**WHAT THIS TASK INVOLVES**
Every line that contains the word "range" is to be copied from the listing.
DATA SHOWN Start Marker
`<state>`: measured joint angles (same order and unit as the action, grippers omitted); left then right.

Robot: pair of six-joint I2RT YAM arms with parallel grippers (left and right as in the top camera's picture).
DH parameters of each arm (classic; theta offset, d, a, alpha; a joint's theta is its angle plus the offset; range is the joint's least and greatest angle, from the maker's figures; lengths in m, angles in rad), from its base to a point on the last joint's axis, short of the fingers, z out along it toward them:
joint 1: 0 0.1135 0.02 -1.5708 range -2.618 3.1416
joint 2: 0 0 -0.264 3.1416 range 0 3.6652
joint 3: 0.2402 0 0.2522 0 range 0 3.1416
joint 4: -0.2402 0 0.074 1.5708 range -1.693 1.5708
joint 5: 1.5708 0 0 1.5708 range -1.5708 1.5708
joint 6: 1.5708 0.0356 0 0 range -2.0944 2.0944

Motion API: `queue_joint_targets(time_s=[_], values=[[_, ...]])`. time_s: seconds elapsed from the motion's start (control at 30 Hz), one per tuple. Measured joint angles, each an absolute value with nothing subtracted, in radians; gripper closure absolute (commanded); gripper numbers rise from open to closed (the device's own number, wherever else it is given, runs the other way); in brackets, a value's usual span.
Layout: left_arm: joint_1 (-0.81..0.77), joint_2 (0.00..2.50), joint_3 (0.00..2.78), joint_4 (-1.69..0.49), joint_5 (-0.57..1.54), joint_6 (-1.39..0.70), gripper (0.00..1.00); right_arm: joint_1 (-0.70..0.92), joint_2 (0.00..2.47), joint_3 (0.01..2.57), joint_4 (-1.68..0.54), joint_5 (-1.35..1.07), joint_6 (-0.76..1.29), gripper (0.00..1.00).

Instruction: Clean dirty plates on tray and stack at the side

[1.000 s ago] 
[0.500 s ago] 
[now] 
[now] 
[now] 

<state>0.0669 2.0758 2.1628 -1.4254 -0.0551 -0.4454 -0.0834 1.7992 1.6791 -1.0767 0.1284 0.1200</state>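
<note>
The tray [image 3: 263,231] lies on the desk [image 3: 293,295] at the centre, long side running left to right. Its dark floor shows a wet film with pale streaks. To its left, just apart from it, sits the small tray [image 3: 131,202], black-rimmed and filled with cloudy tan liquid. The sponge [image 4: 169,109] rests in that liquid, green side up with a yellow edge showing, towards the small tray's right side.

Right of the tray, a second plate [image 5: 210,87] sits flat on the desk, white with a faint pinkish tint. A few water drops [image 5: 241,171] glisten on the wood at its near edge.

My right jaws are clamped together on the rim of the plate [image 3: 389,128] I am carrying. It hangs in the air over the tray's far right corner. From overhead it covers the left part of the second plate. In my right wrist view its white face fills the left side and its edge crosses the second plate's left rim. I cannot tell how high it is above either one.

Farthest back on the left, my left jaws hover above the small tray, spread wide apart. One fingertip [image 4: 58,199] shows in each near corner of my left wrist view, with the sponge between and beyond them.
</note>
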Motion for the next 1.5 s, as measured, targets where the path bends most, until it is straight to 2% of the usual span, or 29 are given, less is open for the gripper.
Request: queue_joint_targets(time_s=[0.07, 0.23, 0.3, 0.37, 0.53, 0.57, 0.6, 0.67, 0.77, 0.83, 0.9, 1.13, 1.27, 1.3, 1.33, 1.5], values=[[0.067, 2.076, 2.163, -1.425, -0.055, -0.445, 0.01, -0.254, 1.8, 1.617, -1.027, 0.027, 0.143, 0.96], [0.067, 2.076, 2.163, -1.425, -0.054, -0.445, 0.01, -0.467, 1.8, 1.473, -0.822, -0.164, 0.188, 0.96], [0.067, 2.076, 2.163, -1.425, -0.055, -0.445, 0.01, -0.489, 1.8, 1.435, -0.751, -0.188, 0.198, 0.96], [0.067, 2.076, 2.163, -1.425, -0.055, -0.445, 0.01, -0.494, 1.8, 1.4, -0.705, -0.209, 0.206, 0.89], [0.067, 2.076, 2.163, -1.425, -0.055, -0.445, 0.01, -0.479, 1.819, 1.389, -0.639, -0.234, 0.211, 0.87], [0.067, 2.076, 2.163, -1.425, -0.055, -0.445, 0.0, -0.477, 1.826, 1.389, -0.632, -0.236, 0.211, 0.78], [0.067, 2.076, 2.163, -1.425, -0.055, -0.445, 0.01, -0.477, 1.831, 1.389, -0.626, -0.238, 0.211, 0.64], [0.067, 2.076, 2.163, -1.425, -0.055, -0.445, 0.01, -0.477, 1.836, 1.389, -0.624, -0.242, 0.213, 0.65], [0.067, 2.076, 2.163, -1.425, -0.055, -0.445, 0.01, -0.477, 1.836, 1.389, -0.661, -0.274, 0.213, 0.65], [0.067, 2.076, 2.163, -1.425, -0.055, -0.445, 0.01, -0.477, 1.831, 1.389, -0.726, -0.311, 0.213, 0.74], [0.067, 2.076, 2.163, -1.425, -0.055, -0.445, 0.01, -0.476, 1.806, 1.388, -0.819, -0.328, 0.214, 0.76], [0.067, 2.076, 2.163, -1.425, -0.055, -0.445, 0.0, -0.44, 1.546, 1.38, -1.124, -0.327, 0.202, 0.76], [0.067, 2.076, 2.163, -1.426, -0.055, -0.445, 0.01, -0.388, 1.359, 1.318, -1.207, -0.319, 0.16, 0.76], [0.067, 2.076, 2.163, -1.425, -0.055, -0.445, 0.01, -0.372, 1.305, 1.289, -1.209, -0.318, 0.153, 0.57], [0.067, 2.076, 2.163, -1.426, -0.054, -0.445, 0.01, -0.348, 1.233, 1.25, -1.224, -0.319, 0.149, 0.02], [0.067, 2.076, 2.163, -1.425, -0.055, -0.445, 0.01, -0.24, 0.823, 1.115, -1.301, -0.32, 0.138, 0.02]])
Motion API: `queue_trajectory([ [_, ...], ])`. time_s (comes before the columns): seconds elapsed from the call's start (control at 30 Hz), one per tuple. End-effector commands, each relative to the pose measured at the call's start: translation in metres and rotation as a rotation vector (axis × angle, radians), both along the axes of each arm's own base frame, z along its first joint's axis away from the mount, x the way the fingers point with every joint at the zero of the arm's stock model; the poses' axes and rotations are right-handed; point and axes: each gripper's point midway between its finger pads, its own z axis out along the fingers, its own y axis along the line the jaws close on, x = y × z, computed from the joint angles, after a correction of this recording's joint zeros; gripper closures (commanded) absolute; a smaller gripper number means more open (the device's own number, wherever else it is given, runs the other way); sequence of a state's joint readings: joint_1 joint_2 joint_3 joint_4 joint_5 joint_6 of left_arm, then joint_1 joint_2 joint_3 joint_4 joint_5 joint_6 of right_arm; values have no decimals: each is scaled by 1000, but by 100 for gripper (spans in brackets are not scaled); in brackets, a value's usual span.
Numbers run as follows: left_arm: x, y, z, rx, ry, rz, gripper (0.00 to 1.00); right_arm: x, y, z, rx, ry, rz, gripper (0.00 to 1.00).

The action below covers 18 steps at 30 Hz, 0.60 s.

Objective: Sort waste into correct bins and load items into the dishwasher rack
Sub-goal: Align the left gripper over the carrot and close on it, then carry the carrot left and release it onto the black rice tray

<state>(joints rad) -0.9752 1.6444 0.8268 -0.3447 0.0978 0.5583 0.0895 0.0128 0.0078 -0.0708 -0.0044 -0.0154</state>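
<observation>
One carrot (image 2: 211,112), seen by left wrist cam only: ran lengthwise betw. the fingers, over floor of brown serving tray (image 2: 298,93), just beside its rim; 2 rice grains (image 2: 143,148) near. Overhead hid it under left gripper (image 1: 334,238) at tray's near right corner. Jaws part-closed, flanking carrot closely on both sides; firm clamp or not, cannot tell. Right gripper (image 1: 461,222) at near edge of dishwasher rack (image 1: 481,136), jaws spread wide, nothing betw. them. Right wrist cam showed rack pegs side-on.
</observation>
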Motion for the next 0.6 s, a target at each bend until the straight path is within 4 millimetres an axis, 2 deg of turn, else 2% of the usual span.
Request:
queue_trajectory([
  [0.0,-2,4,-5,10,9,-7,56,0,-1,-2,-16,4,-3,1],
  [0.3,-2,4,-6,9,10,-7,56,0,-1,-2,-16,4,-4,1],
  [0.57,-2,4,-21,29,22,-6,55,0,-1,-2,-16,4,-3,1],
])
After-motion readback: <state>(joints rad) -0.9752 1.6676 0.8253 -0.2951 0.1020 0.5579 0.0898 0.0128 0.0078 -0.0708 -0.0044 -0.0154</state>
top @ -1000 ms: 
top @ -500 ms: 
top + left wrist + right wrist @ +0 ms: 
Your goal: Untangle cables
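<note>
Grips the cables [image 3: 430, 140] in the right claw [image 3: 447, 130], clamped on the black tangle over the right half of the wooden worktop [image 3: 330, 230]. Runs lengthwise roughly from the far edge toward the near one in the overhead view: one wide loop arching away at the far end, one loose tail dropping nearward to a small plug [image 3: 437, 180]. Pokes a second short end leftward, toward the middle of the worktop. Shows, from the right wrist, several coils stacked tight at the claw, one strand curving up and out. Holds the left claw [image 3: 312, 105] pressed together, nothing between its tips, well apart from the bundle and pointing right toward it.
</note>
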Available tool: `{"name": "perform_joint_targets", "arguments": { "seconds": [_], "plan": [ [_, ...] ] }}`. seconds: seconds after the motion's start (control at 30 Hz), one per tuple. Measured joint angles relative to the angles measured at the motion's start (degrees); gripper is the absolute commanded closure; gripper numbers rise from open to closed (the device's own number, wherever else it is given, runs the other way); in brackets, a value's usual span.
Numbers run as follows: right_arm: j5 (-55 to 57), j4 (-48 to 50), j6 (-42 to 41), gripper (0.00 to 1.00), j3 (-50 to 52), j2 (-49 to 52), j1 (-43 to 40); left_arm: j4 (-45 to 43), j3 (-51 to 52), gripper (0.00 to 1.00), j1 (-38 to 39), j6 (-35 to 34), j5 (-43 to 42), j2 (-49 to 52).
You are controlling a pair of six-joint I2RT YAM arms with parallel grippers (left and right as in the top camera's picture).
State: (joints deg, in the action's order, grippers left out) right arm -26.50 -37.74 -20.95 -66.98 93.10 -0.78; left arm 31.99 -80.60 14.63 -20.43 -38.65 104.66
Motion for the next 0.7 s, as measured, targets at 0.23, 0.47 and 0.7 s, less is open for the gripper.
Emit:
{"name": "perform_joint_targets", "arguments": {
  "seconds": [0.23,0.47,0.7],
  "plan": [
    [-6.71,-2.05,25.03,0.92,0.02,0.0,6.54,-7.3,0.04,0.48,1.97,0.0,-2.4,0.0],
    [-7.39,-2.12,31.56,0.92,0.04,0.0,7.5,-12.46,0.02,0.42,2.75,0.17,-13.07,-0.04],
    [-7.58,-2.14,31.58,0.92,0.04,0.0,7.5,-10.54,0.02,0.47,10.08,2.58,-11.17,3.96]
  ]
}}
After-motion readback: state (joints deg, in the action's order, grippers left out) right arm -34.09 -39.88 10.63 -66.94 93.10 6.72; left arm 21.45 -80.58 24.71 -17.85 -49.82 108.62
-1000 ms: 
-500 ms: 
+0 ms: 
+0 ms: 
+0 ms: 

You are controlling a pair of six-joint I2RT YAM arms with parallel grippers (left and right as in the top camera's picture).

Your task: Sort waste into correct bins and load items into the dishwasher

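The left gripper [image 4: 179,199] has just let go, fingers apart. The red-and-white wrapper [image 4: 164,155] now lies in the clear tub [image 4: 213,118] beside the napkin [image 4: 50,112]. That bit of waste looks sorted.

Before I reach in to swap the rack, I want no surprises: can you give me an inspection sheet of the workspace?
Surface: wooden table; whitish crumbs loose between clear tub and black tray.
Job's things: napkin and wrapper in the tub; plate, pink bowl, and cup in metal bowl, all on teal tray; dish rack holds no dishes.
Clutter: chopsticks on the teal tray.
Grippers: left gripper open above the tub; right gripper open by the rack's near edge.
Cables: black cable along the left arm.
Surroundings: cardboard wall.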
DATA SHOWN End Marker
**TASK ANSWER**
DH parameters of each arm (classic; theta offset, d, a, alpha; a joint's theta is its angle plus the offset; range is the joint's least and greatest angle, from the maker's figures; lengths in m, angles in rad), from its base to a point on the last joint's axis, short of the fingers, z out along it toward them:
joint 1: 0 0.1135 0.02 -1.5708 range -2.618 3.1416
joint 2: 0 0 -0.264 3.1416 range 0 3.6652
joint 3: 0.2402 0 0.2522 0 range 0 3.1416
joint 4: -0.2402 0 0.074 1.5708 range -1.693 1.5708
joint 5: 1.5708 0 0 1.5708 range -1.5708 1.5708
joint 6: 1.5708 0.0356 0 0 range -2.0944 2.0944

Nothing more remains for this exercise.